**ASSIGNED TASK**. Write out the listing verbatim. No pictures belong in it.

**INPUT DATA**.
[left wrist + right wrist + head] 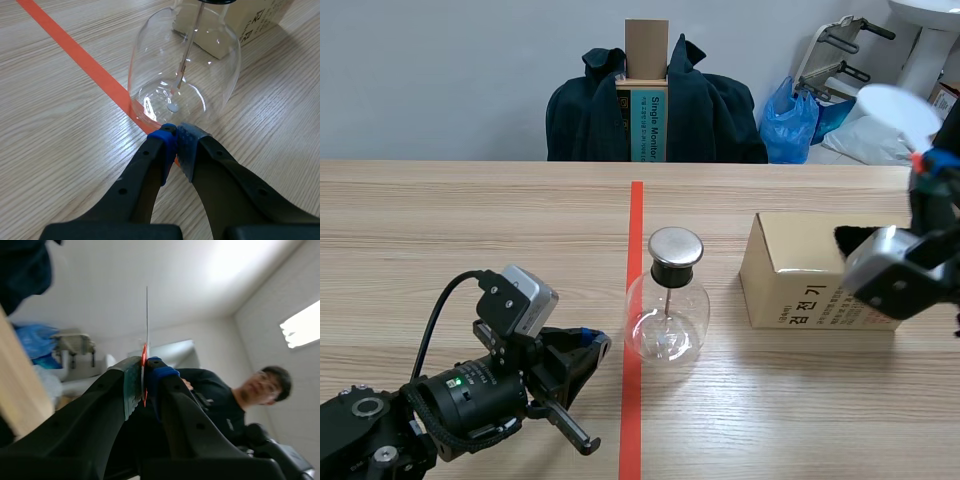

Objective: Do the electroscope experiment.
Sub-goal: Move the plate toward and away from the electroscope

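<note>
Pinching a thin white disc [895, 110], the right jaws hang raised. The left jaws, closed empty, could tip the nearby clear glass flask [667, 320].

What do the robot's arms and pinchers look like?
Both arms are black. The left arm has a looping black cable, a small green light and a silver-grey camera box. The left gripper has thick black fingers, with one blue pad and one grey dotted pad. The right gripper matches it.
</note>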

**FINISHED TASK**.
[left wrist + right wrist + head] 

Objective: Do the electroscope experiment.
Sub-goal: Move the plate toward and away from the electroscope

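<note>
Pinching a thin white disc [895, 110], the right jaws hang raised. The left jaws, closed empty, could tip the nearby clear glass flask [667, 320].

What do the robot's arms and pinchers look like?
Both arms are black. The left arm has a looping black cable, a small green light and a silver-grey camera box. The left gripper has thick black fingers, with one blue pad and one grey dotted pad. The right gripper matches it.
</note>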

The exercise is now done.